Exercise goal: Without the pictures, write the listing out again exactly as it appears.

+++ Provided data +++

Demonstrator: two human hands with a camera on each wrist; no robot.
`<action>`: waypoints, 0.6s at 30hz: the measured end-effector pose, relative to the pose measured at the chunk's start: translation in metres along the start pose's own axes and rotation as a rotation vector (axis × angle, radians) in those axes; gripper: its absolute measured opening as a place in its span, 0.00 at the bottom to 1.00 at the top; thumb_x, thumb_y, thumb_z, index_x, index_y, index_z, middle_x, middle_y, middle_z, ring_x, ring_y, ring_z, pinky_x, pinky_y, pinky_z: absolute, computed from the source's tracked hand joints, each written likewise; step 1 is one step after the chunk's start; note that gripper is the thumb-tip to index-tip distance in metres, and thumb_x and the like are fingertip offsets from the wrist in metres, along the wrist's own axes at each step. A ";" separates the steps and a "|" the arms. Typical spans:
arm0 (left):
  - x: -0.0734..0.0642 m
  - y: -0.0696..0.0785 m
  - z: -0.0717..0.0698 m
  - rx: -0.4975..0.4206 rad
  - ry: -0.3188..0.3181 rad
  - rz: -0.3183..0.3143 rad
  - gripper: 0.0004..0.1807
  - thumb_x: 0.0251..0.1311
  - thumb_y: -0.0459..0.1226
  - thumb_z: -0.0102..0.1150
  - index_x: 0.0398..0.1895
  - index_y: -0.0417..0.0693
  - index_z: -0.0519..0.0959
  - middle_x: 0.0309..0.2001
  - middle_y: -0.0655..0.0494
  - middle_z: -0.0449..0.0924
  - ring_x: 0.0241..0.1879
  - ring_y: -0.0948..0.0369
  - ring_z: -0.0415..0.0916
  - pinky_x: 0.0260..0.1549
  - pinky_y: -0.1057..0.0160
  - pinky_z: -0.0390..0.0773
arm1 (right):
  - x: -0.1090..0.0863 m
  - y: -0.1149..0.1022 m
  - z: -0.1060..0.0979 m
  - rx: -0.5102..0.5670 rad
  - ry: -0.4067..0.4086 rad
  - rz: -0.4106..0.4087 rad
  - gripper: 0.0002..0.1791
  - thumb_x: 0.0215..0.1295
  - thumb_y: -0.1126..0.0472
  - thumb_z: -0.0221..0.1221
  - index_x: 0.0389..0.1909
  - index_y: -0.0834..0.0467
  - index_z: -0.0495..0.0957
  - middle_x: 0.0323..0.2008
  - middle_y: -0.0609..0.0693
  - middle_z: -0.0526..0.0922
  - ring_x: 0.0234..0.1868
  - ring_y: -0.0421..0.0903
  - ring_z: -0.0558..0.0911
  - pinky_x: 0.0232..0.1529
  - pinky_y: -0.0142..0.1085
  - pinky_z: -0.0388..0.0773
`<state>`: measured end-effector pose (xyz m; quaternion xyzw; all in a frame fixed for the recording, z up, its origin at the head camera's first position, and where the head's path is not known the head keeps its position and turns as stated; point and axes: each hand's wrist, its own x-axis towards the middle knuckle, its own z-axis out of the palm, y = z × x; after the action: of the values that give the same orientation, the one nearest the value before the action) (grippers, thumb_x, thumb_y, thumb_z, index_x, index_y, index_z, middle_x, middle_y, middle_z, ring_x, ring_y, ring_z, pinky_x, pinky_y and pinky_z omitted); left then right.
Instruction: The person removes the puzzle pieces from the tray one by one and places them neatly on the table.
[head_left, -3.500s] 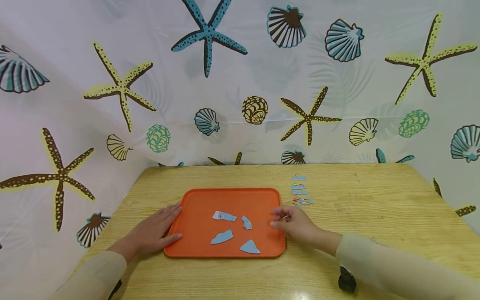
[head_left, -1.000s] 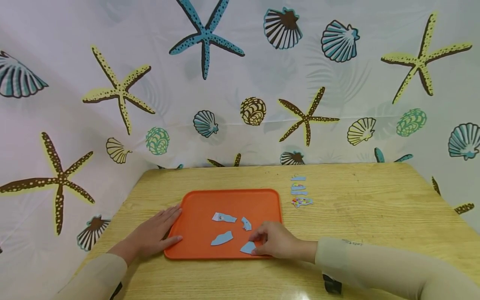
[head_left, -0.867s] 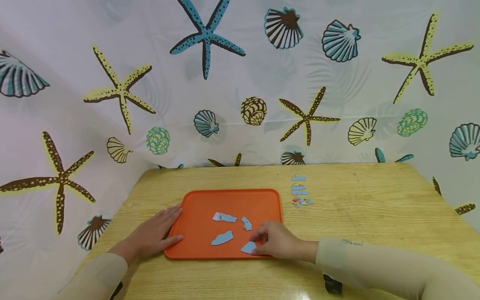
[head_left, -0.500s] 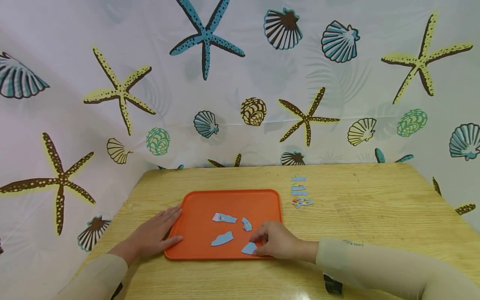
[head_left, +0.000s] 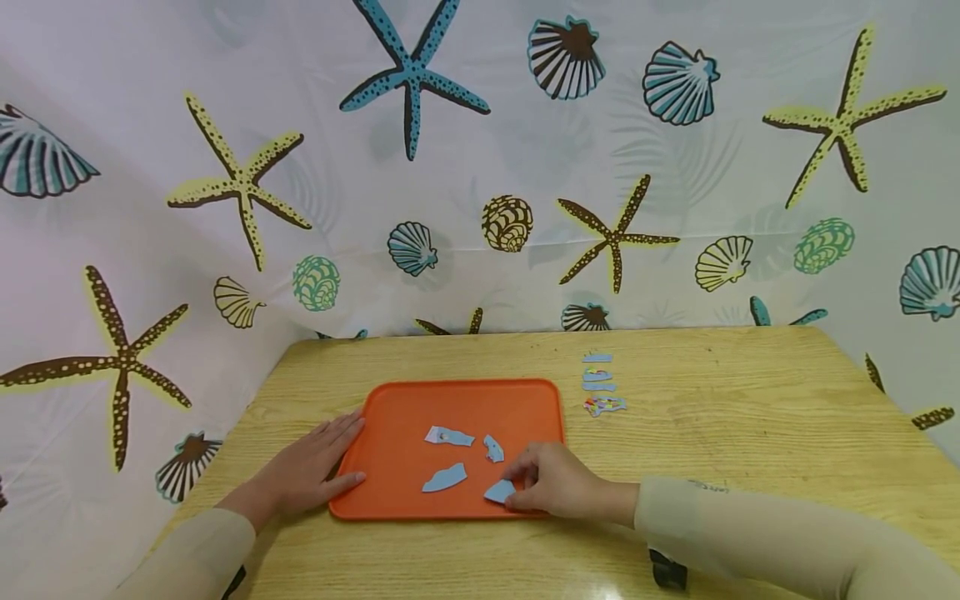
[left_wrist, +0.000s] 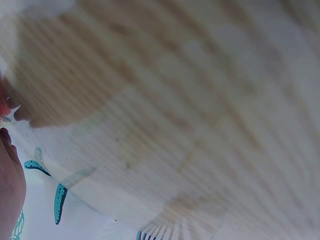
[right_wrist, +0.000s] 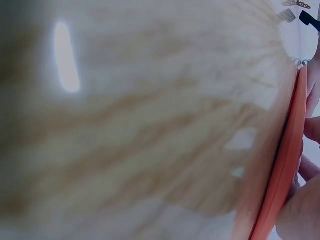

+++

Output:
Demonstrator: two human hands with a camera on each wrist; no robot.
`<action>`: waypoints, 0.6s at 30hz: the measured end-effector pose, relative to the pose measured at the chunk's start: translation in metres along the start pose's own axes and rotation as a rotation vector (axis × angle, radians) in those axes; gripper: its absolute measured opening as a place in its span, 0.00 at the bottom to 1.00 at the top; thumb_x, thumb_y, thumb_z, index_x, index_y, index_z, middle_x, middle_y, middle_z, ring_x, ring_y, ring_z, pinky_x, pinky_y, pinky_z: absolute, computed from the source's tracked hand joints, each written likewise; step 1 is one step after the chunk's start; note that gripper is the thumb-tip to index-tip distance in metres, and thumb_x and the like are fingertip offsets from the wrist in metres, along the wrist's own axes at each step. A ";" separates the steps and a "|" the arms. Typical spans:
arm0 (left):
  - x: -0.0734..0.0642 m
  - y: -0.0696..0.0785 m
  - z: -0.0717..0.0698 m
  - rx: -0.4975..0.4206 rad
  - ry: -0.3188..0.3181 rad
  - rz: -0.3183..0.3143 rad
  - gripper: 0.0004..0.1807
  - thumb_x: 0.0251..0.1311
  - thumb_y: -0.0459..0.1226
  - thumb_z: -0.0102..0.1150
  - index_x: 0.0398..0.1895
  - index_y: -0.0417..0.0693
  - index_z: -0.0519..0.0959
  - middle_x: 0.0309..0.2001
  - middle_y: -0.0655..0.0494
  - middle_z: -0.0449..0.0924
  - ring_x: 0.0241..0.1879
  - ring_y: -0.0948..0.0369
  - ring_z: -0.0415..0.0916
  - pinky_x: 0.0260..0.1549
  - pinky_y: -0.1057..0.0160
  - pinky_z: -0.0390..0.0773
arm1 (right):
  - x: -0.1090..0.0863 m
  - y: -0.1149..0.1022 m
  - z: -0.1060..0.0979 m
  - rx: -0.5102..0.5670 rad
  - ry: -0.4067..0.4086 rad
  - rz: -0.4106..0.4087 rad
  - gripper: 0.0002..0.1791
  - thumb_x: 0.0215..0.1295
  - thumb_y: -0.1126..0.0472
  - thumb_z: -0.0221..0.1221
  - index_x: 0.0389..0.1909
  - index_y: -0.0834..0.0467
  - index_z: -0.0495..0.0957
  - middle_x: 0.0323..0.2008
  - middle_y: -0.0609..0.0693
  - middle_z: -0.0526..0.0922
  - ring_x: 0.0234..0.1868
  - ring_y: -0.0421..0.0903
  - ring_z: -0.0558..0.0911
  - pinky_x: 0.0232..0.1529
  - pinky_y: -0.0142..0.1085
  - pinky_z: -0.0388..0.0773
`<state>`: measured end-effector pose (xyz m; quaternion xyzw; all in a frame fixed for the recording, z up, its origin at the head camera's first position, and where the head's path is not known the head keeps its position and turns as stated; point and axes: each hand's wrist, its own x-axis towards the middle knuckle, its own z-axis out of the palm, y = z × x; after the action: of the values that give the same orientation, the one nearest the value before the action) (grippers, thumb_x, thumb_y, thumb_z, index_x, index_y, index_z, middle_x, middle_y, middle_z, ring_x, ring_y, ring_z, pinky_x, pinky_y and pinky_z omitted); left then right.
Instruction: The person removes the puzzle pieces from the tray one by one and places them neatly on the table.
[head_left, -3.500s] 
[head_left, -1.000s] 
[head_left, -0.867s] 
[head_left, -0.500s] 
[head_left, +0.000s] 
[left_wrist, +0.000s] 
[right_wrist, +0.000s] 

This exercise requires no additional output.